#### EXERCISE INSTRUCTIONS:
The required output is the line containing "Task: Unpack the" followed by each line through the end of the data below, repeated exactly and with nothing added.

#### SUPPLIED INFORMATION:
== == ==

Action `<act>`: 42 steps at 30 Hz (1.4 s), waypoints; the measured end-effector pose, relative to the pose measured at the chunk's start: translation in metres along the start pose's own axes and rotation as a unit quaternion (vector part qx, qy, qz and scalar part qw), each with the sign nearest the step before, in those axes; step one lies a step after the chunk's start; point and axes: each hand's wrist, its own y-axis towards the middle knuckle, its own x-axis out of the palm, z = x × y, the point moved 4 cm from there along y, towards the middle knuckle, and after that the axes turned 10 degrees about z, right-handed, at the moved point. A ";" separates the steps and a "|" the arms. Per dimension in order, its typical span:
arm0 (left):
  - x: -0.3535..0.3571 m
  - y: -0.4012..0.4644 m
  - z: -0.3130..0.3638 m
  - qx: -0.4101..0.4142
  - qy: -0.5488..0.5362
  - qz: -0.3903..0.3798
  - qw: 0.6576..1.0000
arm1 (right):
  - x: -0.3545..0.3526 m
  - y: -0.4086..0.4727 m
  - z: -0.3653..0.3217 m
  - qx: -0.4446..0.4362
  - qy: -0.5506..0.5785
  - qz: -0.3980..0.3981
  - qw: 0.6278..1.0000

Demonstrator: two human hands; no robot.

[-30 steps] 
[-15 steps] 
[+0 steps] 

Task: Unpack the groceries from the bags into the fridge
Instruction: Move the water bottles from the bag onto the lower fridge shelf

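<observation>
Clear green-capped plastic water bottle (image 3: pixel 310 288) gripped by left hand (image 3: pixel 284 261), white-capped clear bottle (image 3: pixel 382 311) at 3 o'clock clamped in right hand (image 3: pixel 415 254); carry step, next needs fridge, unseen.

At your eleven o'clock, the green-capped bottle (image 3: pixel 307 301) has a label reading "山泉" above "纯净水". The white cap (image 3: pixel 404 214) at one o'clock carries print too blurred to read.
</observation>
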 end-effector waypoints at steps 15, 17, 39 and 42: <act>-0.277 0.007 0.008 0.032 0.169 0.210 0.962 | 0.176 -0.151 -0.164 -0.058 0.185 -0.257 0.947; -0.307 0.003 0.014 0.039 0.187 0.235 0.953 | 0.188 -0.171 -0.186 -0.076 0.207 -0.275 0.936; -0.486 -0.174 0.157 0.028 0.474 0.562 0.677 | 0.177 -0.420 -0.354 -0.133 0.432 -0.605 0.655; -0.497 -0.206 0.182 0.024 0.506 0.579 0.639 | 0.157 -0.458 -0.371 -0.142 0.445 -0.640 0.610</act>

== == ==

#### EXPECTED ANSWER:
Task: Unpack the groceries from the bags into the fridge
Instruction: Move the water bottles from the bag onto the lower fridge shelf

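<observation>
Clear green-capped plastic water bottle (image 3: pixel 310 288) gripped by left hand (image 3: pixel 284 261), white-capped clear bottle (image 3: pixel 382 311) at 3 o'clock clamped in right hand (image 3: pixel 415 254); carry step, next needs fridge, unseen.

At your eleven o'clock, the green-capped bottle (image 3: pixel 307 301) has a label reading "山泉" above "纯净水". The white cap (image 3: pixel 404 214) at one o'clock carries print too blurred to read.
</observation>
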 end-effector waypoints at steps 15, 17, 39 and 42: <act>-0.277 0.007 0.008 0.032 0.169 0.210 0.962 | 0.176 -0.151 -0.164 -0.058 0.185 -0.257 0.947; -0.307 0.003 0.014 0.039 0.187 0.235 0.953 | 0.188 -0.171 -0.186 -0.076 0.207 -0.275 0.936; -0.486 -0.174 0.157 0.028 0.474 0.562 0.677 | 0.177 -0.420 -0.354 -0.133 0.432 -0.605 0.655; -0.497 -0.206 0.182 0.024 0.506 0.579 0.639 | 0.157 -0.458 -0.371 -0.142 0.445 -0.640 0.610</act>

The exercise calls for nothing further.